Nicaragua. At the same time as the redevelopment of the Panama Canal was entering its final phase, the large Gran Canal project, the construction of a canal between the Caribbean and the Pacific, was surrounded by great turbulence throughout the year. At the end of September, an ecological and social impact assessment of the project was presented to a specially appointed government committee, and in November the committee gave a clear sign for the construction. But the locals, especially in the province of Chontale, protested in the thousands against the project they considered lacking transparency and environmental considerations. Particular concern was expressed about the consequences for the large Nicaragua lake, which will become part of the sea route through the country. According to COUNTRYAAH, Managua is the capital of Nicaragua which is located in North America. The Committee also noted that no fewer than 6,900 families, or 27,000 people, will be forced to relocate, and environmental organizations claimed that the correct figure is rather close to 100,000. In August, a local organization organized the largest demonstrations against the project with up to 15,000 participants since President Daniel Ortega signed the channel’s completion with the Chinese company Hong Kong Nicaragua Canal Development Company (HKND) in June 2013. In October, a protest march was held with thousands of participants to the capital Managua.
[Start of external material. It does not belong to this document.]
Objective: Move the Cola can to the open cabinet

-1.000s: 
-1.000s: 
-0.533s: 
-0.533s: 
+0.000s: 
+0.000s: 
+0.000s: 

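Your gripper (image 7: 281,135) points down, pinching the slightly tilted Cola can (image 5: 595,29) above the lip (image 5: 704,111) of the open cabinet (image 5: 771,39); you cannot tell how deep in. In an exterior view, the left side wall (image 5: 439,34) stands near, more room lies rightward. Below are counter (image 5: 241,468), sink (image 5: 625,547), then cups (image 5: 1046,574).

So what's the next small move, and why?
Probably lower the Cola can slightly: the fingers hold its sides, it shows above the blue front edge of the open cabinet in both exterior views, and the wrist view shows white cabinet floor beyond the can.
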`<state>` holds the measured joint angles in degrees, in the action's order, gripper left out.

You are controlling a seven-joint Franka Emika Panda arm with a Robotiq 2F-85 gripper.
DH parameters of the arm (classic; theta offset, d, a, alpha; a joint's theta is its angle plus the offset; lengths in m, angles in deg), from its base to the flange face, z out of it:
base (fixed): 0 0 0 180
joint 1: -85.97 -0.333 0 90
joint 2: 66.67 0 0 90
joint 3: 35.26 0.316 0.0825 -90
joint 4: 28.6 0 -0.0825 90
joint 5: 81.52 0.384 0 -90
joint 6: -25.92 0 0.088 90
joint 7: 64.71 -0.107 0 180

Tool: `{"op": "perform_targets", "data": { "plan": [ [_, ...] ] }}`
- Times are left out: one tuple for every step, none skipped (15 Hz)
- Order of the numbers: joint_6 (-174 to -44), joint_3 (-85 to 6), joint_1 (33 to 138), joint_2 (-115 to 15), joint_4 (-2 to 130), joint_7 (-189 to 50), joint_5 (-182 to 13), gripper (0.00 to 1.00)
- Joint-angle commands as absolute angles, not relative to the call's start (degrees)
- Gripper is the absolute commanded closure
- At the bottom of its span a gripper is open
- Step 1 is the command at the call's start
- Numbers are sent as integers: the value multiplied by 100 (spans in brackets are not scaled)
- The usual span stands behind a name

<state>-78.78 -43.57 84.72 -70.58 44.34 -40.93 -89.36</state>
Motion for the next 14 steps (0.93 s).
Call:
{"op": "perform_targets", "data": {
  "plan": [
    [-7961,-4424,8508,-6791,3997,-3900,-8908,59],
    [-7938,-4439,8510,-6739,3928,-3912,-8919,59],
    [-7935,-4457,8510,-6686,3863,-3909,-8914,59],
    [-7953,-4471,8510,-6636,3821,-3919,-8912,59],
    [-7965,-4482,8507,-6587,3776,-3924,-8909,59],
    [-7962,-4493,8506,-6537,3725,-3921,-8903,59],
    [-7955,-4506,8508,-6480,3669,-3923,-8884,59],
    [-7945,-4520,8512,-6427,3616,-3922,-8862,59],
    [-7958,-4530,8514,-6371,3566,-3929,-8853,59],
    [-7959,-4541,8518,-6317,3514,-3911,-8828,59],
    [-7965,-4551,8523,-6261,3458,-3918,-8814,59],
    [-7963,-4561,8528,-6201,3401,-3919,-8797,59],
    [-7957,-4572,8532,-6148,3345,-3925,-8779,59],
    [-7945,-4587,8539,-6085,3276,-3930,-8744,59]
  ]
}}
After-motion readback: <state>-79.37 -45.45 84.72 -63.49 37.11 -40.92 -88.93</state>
Even around the gold mine El Limón in the province of León, it became uneasy when police in the beginning of October with tear gas and rubber bullets were deployed to miners who demonstrated that three of them were dismissed on unsavory grounds. The mine was forced to close after the clashes, where a policeman was killed and 31 people injured.
A new chapter in the history of the country’s relations with the United States was written in August. Washington then lifted the restrictions imposed by Nicaragua in the 1990s for the confiscation of American property that the Sandinian government implemented in the 1980s.
A report supported by the World Bank, among others, was presented at the beginning of October and showed that poverty in Nicaragua, long one of Latin America’s poorest countries, decreased from 42% of the population in 2009 to 29% in 2014. The development was attributed to, among other things, the government’s successfully implemented poverty reduction programs and increased private transfers from the United States.